In this journal, parents of multiple births have added their perspective on decision-making in the neonatal intensive care unit (NICU).1 All who care for neonates should thank the author for communicating new information, wisdom and practical points. For example, while most know the importance of photographs to parents, are we as aware of the meaning of having photographs of multiples together even if extreme duress or death is present? I was not.

This study joins a history of parental communication that spans more than 3 decades and includes books, press and electronic media releases, parent and professional committee statements and studies in peer-reviewed literature. Some books discuss the experience of being a NICU parent and decision-making in a positive and appreciative or supportive manner, while others are more questioning or critical.2,3,4 As uncomfortable as it may be, reading The Long Dying of Baby Andrew is as meaningful today as it was in 1983.

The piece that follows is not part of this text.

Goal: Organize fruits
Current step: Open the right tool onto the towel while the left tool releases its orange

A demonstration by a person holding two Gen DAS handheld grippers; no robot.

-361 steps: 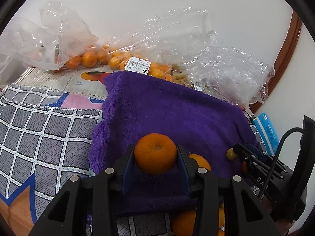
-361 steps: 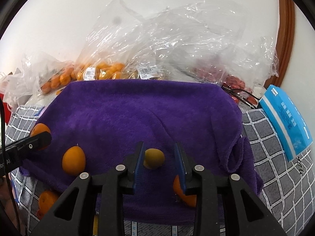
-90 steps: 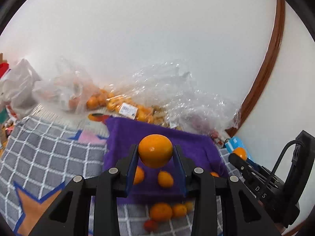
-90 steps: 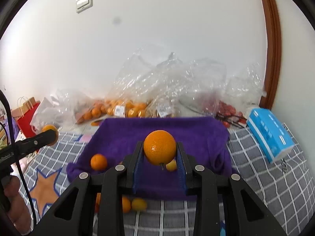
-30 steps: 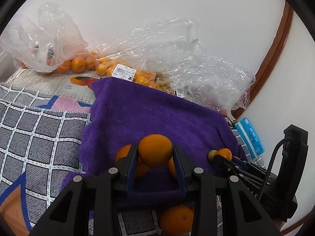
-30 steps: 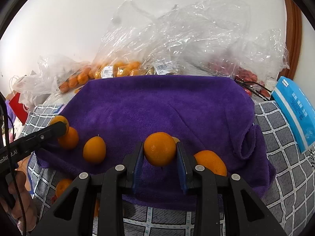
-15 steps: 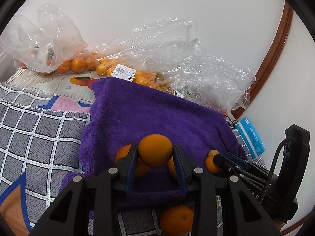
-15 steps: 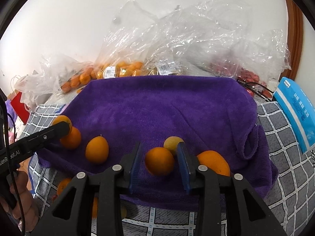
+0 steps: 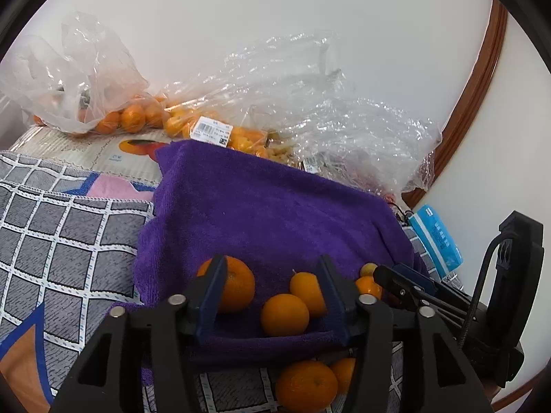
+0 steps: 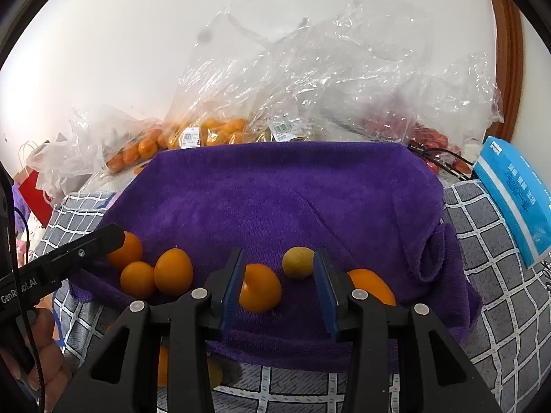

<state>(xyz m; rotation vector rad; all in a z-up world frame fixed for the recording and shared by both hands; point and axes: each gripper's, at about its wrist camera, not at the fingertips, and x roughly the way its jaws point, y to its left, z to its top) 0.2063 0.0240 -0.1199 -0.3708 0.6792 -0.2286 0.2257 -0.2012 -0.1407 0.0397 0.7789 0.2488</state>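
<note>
**A:** Left wrist view first: what changed with your left tongs?

**B:** A second ago they were closed on a round orange mandarin. Now the jaws are opening and the pads do not touch it anymore. The fruit sits free between them, on the front edge of the fluffy purple towel, just beside two other oranges.

**A:** And the right side?

**B:** The same story. My right tongs are also opening. Their smooth orange fruit lies on the towel close to the left pad, but I think it is not pressed. A small yellow-green fruit lies just behind it.

**A:** So what does this mean for the task?

**B:** Both fruits are delivered to the towel, I judge. Some oranges are left on the grey checked cloth in front of the towel, so I should fetch those next.
</note>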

The reviewers and editor recognized this study for its parental contributions and endorsed publication with the editor requesting this commentary. Parents have not always felt as welcomed in their efforts to communicate in the medical literature. The publication in Pediatrics of The Principles of Family-Centered Neonatal Care in 19935 was done without peer review and with the anticipation of controversy following an executive decision by the Editor, explained in an editorial.6

As with any study, one can list concerns. It is experiential and opportunistic; there is no control or comparative population; it has a long timeline (late 1980s to 2001); demographic data were not “systematically collected” and the study cohort is relatively small. Furthermore, the style of the manuscript is different from most. On the other hand, the population — parents of multiples — is unique and increasing in size, the survey methodology is innovative, including its use of the Internet, and qualitative research techniques were employed. Qualitative research includes the capability for revision of study questions or hypotheses as accumulation of observations progresses, thereby allowing for collection of new data. Study of specific pediatric populations using qualitative techniques has provided valuable contributions, including insight into the situation of siblings of children with chronic diseases such as cystic fibrosis or leukemia.7 With the evolution of increasing qualitative focus and rigor, we can anticipate and support more publications of this type.

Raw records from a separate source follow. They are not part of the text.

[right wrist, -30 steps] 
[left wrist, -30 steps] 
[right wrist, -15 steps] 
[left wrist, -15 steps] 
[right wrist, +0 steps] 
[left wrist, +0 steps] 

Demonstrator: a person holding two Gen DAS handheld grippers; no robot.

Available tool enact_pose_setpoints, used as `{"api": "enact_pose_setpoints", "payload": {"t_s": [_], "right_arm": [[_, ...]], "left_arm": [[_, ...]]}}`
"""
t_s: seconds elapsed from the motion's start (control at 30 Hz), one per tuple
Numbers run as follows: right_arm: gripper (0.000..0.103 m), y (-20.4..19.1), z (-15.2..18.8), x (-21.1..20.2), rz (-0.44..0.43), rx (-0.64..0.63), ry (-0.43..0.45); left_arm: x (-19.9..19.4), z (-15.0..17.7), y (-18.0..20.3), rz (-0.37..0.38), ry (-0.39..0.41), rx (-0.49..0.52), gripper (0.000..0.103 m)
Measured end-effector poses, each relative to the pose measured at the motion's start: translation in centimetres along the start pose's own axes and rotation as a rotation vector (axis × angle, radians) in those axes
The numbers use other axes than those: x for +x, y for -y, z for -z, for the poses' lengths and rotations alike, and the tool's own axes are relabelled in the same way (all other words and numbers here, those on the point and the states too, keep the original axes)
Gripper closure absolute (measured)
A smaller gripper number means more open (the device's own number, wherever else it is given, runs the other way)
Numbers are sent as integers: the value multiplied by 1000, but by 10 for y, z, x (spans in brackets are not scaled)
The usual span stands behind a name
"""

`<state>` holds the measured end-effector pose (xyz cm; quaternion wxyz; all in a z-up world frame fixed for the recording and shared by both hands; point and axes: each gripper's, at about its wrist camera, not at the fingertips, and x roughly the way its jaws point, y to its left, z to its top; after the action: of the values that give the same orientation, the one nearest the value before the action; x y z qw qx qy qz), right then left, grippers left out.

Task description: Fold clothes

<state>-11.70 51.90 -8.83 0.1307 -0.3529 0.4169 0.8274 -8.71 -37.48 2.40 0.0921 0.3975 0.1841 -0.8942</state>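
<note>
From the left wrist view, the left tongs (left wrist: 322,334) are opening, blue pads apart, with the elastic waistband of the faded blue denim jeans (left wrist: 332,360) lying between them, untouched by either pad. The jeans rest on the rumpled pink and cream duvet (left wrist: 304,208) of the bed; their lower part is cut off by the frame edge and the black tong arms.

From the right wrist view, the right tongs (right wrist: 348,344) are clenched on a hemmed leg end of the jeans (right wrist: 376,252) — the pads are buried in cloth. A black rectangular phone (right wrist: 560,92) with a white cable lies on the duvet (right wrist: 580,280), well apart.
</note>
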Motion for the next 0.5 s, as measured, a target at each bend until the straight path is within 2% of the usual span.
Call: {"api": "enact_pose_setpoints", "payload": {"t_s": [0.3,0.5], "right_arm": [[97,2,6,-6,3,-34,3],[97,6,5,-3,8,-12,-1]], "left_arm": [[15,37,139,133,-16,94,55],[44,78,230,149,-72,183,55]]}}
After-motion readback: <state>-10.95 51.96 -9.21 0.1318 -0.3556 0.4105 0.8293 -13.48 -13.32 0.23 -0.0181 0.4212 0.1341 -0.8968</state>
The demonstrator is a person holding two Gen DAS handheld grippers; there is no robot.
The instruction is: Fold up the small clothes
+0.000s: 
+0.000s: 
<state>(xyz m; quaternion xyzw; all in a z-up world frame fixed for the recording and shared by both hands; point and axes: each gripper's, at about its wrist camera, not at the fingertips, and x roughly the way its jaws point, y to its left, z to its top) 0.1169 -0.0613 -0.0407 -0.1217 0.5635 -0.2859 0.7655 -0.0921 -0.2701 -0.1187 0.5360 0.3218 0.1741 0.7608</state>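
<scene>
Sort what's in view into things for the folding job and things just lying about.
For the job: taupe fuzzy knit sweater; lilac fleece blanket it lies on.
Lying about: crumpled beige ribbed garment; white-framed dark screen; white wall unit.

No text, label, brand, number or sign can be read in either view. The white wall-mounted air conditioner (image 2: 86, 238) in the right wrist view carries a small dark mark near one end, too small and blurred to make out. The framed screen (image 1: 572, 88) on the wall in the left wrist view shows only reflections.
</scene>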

What emerges is that while parents of multiples have some unique aspects in the decision-making and bereavement part of their experience, overall there is great similarity to their singleton compatriots. We must recognize the unique aspects or we will not meet the needs of the smaller, albeit growing, multiples population. We must also integrate the message from the multiples into the total birth cohort to expand our understanding and ability to change and improve practice. In general, younger perinatal care providers have had less direct experience with decision-making and bereavement in both their personal and professional lives and to some extent stand to benefit most from the experience and lessons of parents who have.

The fact that 18% of parents report criticism about medical care decisions, including resuscitation, is bothersome. Their experience is blemished. While some of the examples provided involve very difficult and emotion-laden decisions that occur prepartum, including reduction of multiple gestation, the significance of this finding should not be minimized. The literature documents that in addition to the usual differences in knowledge, beliefs and values that occur among individuals and groups, there are consistent differences and tensions among and between parents and providers in the perception and valuing of quality of life.8 Neonatal physicians and nurses appear to be more concerned about what they perceive to be risk of poor outcome than parents.9 I like to think that far fewer than 1 in five of my patients experienced or perceived criticism about their care decisions, but I do not actually know.

Perinatal medicine has committed itself to improving outcomes.10,11 Parental satisfaction is a legitimate and important value, along with function, outcome, and cost.12 As seen in the paper under discussion, parents remember and express the importance to them of qualities such as collaboration, degree of directiveness, and support, as well as immediate issues such as method of communication, time, and timing. Communication and processes that function well are essential to the development and maintenance of trust. Transparency, an ethical principle,13 provides not only a foundation for collaboration with parents but also provides guidance to how communication and process should be openly conducted to improve quality and outcomes of all pregnancies, single and multiple.

Finally, let us acknowledge that this publication originates from a sole researcher and author who related to me that she is a parent of twins, one of whom was stillborn and the other is a NICU graduate (she reviewed this paragraph prior to publication). Dr. Pector's interest in multiples arose from that experience. She is a family practitioner in a middle American community and received no funding for her study. She does not have a formal academic role or appointment at present. She makes an appropriate case that although institutional review board approval was not sought, the principles of that process were met. The wisdom she offers comes from a labor of concern and love.